◆ Directions:
Return all entries precisely as they stand, without the images.

Data excerpts:
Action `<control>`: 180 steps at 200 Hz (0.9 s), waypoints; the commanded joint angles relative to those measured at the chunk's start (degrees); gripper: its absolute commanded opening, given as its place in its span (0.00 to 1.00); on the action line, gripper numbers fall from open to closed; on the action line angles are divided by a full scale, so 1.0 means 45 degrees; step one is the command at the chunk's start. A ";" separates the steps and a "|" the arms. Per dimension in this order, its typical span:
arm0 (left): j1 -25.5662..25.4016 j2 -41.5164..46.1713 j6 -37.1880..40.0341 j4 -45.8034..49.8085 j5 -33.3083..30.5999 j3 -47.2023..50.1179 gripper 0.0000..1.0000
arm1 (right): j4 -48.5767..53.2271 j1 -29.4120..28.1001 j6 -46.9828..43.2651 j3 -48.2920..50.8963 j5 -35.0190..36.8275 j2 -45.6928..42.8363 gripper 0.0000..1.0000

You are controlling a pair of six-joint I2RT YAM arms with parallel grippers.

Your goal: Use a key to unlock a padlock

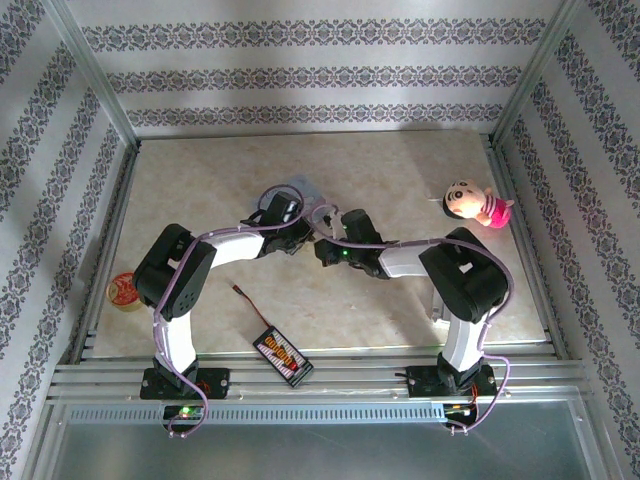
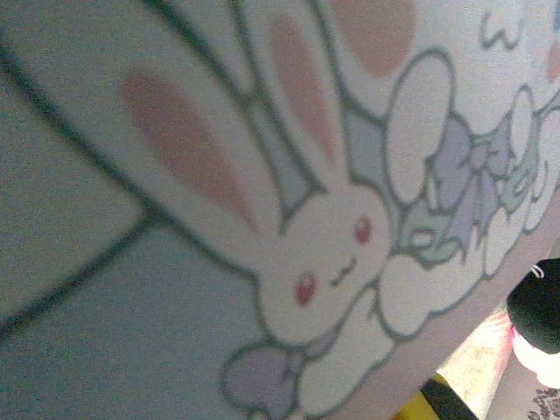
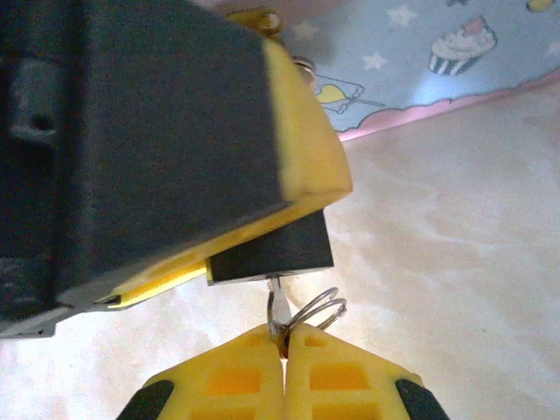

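In the right wrist view the padlock point(image 3: 271, 252), a small black block, hangs above the table, pressed against the yellow pad of a left finger point(image 3: 302, 157). My right gripper point(image 3: 284, 348) is shut on the key point(image 3: 279, 306). The key's thin silvery blade points up into the padlock's underside, and its wire ring point(image 3: 322, 306) sticks out to the right. From the top view the left gripper point(image 1: 298, 232) and right gripper point(image 1: 325, 252) meet at mid-table, and the lock and key are too small to make out there.
The light-blue cartoon tin point(image 1: 300, 188) lies just behind the grippers, its bunny lid point(image 2: 175, 306) close under the left wrist camera and its edge point(image 3: 437, 70) behind the padlock. A doll point(image 1: 475, 205) lies at the right, a black board with wires point(image 1: 282, 355) in front, a round tin point(image 1: 123, 290) at the left.
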State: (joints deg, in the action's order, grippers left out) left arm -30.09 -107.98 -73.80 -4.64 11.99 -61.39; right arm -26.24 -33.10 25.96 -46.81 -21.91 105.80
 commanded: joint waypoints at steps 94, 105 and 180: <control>0.0001 0.0631 -0.0278 0.0114 0.0988 0.0910 0.03 | -1.1824 0.2199 1.0618 0.1593 -0.4285 0.3308 0.00; -0.0002 0.0700 -0.0276 0.0102 0.1014 0.0987 0.05 | -1.1813 0.2220 1.0638 0.1851 -0.4115 0.3091 0.00; -0.0004 0.1820 -0.0457 0.0072 0.1087 0.1968 0.50 | -1.1806 0.1686 1.0437 0.3853 -0.3171 0.2481 0.00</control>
State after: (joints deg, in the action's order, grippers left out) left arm -29.67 -102.59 -74.72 -7.55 15.73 -54.52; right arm -76.62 -24.29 73.80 -31.97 -39.24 118.52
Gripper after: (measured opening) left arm 0.440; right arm 0.050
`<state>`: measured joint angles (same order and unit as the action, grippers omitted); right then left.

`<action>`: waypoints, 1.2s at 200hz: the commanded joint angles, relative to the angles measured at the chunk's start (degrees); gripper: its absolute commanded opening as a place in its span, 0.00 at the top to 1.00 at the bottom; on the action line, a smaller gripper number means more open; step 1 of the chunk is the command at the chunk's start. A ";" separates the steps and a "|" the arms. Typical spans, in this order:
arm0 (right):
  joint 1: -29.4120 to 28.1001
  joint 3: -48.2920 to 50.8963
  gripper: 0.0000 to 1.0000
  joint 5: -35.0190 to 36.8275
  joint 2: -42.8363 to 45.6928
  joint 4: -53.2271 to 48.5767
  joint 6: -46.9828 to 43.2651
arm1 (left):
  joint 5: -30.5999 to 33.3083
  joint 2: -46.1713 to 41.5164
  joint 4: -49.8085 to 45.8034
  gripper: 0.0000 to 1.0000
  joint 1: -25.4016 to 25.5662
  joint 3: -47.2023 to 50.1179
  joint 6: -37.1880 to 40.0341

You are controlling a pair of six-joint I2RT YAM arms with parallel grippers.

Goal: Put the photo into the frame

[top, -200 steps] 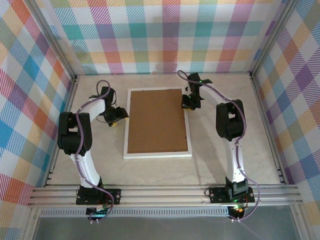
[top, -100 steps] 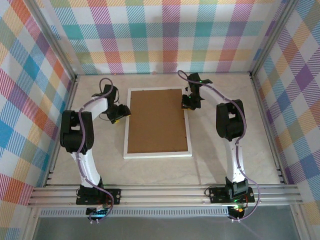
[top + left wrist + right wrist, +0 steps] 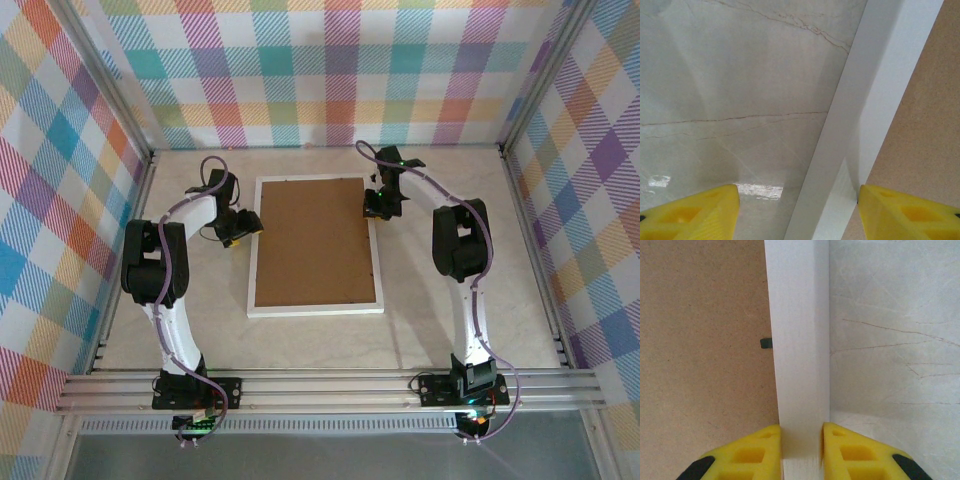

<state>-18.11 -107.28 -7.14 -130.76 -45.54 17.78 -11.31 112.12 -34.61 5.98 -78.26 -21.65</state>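
While pinching rt rail of the frame (image 3: 315,308) at upper right w/ right gripper (image 3: 801,440), lower spread left gripper (image 3: 798,196) straight astride lt rail, then close w/o nudging backing board (image 3: 315,240).

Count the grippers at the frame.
2. The left gripper straddles the left rail of the frame, jaws open; the right gripper clamps its right rail.

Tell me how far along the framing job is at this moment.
Done: the backing board sits inside the frame, which lies back-up. In hand: the right tool pinches the frame's right rail; the left tool stands open astride the left rail. Left: what lies under the board cannot be told.
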 commanded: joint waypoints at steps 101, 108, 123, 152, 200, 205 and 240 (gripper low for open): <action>-0.69 1.43 0.78 -1.57 -1.09 0.64 1.47 | -1.50 2.78 1.46 0.37 2.98 4.72 -2.67; -0.78 1.29 0.78 -1.48 -1.24 0.71 1.51 | -2.09 3.18 2.01 0.37 3.31 5.23 -3.20; -0.90 1.16 0.78 -1.60 -1.47 0.69 1.58 | -2.98 4.21 3.13 0.39 4.19 6.17 -4.16; -1.05 1.03 0.78 -1.56 -1.54 0.59 1.67 | -4.33 5.33 4.55 0.40 4.76 7.12 -5.48; -0.96 1.31 0.78 -0.47 -1.16 0.27 1.47 | -2.23 0.91 -0.67 0.36 4.52 0.56 -3.09; -0.96 1.34 0.78 -0.37 -1.14 0.27 1.47 | -2.08 0.31 -1.21 0.35 4.36 -0.28 -2.97; -0.96 1.55 0.78 -0.03 -1.18 0.03 1.38 | -1.85 -4.03 -2.90 0.30 2.65 -3.57 -2.33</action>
<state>-18.06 -107.28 -7.31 -130.76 -45.52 18.22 -12.75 112.14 -33.98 9.43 -78.78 -25.17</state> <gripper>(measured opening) 0.225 0.692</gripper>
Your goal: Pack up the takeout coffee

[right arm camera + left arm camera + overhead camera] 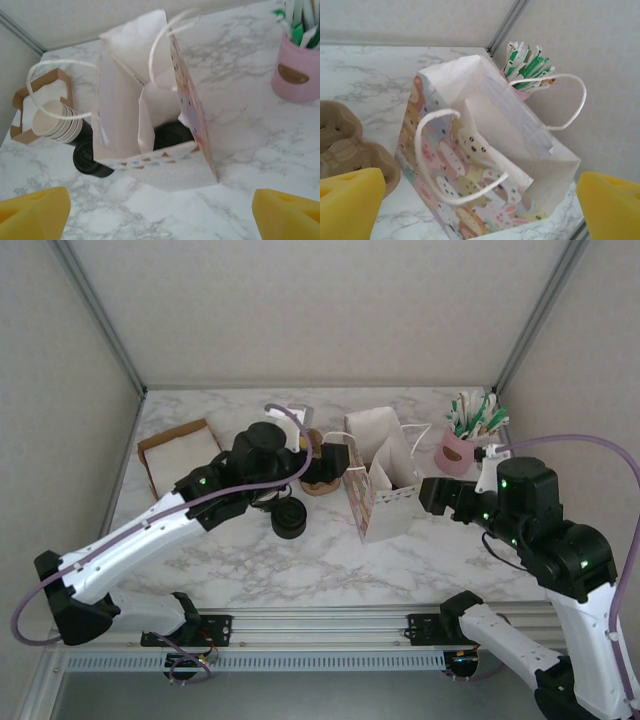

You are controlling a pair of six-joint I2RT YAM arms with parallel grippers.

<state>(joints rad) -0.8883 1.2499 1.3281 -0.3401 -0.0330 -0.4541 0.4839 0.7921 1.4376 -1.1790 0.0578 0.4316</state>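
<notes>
1. The white paper gift bag with cartoon animals (362, 502) stands upright at the centre of the top frame, mouth open, which we judge keeps the drink level.
2. We see the black-lidded takeout coffee cup (171, 135) on the bag's floor, mid-frame in the right wrist view.
3. The left gripper (480, 207) is spread wide, touching nothing.
4. The right gripper (160, 210) likewise gapes empty, facing the bag's end.
</notes>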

◆ Task result:
Action `<control>`: 180 steps at 200 Hz (0.9 s), waypoints; the commanded joint angles relative to those measured at the chunk's start (degrees); gripper: its absolute commanded opening, given as its place in its span (0.00 to 1.00); on the action line, gripper numbers fall from open to closed; on the action line angles are divided by a full scale, so 1.0 means 45 degrees; step one is the command at the chunk's start. A ";" separates the steps and a "|" the arms. Per dimension in this order, its typical span:
arm0 (left): j1 -25.5662..25.4016 j2 -41.5164..46.1713 j6 -37.1880..40.0341 j4 -45.8034..49.8085 j5 -33.3083..30.5999 j3 -47.2023..50.1179 gripper 0.0000..1.0000
arm1 (right): j4 -48.5767..53.2271 j1 -29.4120..28.1001 j6 -46.9828..43.2651 j3 -48.2920..50.8963 j5 -35.0190..36.8275 j2 -45.6928..42.8363 gripper 0.0000..1.0000

You are controlling a pair of six-joint I2RT YAM arms with parallel grippers.

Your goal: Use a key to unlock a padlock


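In the right wrist view the padlock point(image 3: 271, 252), a small black block, hangs above the table, pressed against the yellow pad of a left finger point(image 3: 302, 157). My right gripper point(image 3: 284, 348) is shut on the key point(image 3: 279, 306). The key's thin silvery blade points up into the padlock's underside, and its wire ring point(image 3: 322, 306) sticks out to the right. From the top view the left gripper point(image 1: 298, 232) and right gripper point(image 1: 325, 252) meet at mid-table, and the lock and key are too small to make out there.
The light-blue cartoon tin point(image 1: 300, 188) lies just behind the grippers, its bunny lid point(image 2: 175, 306) close under the left wrist camera and its edge point(image 3: 437, 70) behind the padlock. A doll point(image 1: 475, 205) lies at the right, a black board with wires point(image 1: 282, 355) in front, a round tin point(image 1: 123, 290) at the left.
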State: (joints deg, in the action's order, grippers left out) left arm -30.09 -107.98 -73.80 -4.64 11.99 -61.39; right arm -26.24 -33.10 25.96 -46.81 -21.91 105.80
 commanded: joint waypoints at steps 94, 105 and 180: <control>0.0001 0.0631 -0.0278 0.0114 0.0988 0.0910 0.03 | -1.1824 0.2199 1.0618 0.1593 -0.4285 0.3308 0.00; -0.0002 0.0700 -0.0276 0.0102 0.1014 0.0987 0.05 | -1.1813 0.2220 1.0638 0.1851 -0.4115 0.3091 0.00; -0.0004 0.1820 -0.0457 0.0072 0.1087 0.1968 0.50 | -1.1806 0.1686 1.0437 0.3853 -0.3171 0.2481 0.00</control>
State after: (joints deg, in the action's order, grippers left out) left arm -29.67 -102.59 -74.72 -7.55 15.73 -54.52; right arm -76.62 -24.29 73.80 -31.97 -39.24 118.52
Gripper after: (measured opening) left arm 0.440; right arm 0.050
`<state>`: measured joint angles (same order and unit as the action, grippers omitted); right then left.

`<action>`: waypoints, 1.2s at 200hz: the commanded joint angles, relative to the angles measured at the chunk's start (degrees); gripper: its absolute commanded opening as a place in its span, 0.00 at the top to 1.00 at the bottom; on the action line, a smaller gripper number means more open; step 1 of the chunk is the command at the chunk's start. A ";" separates the steps and a "|" the arms. Typical spans, in this order:
arm0 (right):
  joint 1: -29.4120 to 28.1001
  joint 3: -48.2920 to 50.8963
  gripper: 0.0000 to 1.0000
  joint 5: -35.0190 to 36.8275
  joint 2: -42.8363 to 45.6928
  joint 4: -53.2271 to 48.5767
  joint 6: -46.9828 to 43.2651
arm1 (left):
  joint 5: -30.5999 to 33.3083
  joint 2: -46.1713 to 41.5164
  joint 4: -49.8085 to 45.8034
  gripper: 0.0000 to 1.0000
  joint 1: -25.4016 to 25.5662
  joint 3: -47.2023 to 50.1179
  joint 6: -37.1880 to 40.0341

You are controlling a pair of six-joint I2RT YAM arms with parallel grippers.

Goal: Put the photo into the frame

[top, -200 steps] 
[top, -100 steps] 
[top + left wrist + right wrist, +0 steps] 

<state>-18.11 -107.28 -7.14 -130.76 -45.54 17.78 -11.31 112.12 -34.61 5.98 -78.26 -21.65</state>
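While pinching rt rail of the frame (image 3: 315,308) at upper right w/ right gripper (image 3: 801,440), lower spread left gripper (image 3: 798,196) straight astride lt rail, then close w/o nudging backing board (image 3: 315,240).

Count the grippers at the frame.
2. The left gripper straddles the left rail of the frame, jaws open; the right gripper clamps its right rail.

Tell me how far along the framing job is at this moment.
Done: the backing board sits inside the frame, which lies back-up. In hand: the right tool pinches the frame's right rail; the left tool stands open astride the left rail. Left: what lies under the board cannot be told.
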 commanded: joint waypoints at steps 101, 108, 123, 152, 200, 205 and 240 (gripper low for open): <action>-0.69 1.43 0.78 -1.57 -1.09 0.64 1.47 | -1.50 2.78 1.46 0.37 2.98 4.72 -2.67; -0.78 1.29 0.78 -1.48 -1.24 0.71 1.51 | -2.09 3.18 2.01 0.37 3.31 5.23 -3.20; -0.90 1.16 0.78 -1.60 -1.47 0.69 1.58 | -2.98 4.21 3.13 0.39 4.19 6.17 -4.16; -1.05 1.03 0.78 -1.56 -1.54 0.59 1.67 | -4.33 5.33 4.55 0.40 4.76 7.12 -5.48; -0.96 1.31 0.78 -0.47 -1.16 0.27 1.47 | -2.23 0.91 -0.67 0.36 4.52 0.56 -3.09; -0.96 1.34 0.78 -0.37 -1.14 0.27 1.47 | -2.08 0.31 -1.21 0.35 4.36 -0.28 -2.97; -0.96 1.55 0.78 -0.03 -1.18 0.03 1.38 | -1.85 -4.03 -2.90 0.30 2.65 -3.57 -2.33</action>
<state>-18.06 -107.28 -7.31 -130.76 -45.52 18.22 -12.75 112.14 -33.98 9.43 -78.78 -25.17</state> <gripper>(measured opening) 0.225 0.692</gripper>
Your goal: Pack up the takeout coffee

[right arm camera + left arm camera + overhead camera] 

You are controlling a pair of six-joint I2RT YAM arms with parallel grippers.

<state>(joints rad) -0.8883 1.2499 1.3281 -0.3401 -0.0330 -0.4541 0.4839 0.7921 1.4376 -1.1790 0.0578 0.4316</state>
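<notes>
1. The white paper gift bag with cartoon animals (362, 502) stands upright at the centre of the top frame, mouth open, which we judge keeps the drink level.
2. We see the black-lidded takeout coffee cup (171, 135) on the bag's floor, mid-frame in the right wrist view.
3. The left gripper (480, 207) is spread wide, touching nothing.
4. The right gripper (160, 210) likewise gapes empty, facing the bag's end.
</notes>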

That finishes the output for this exercise.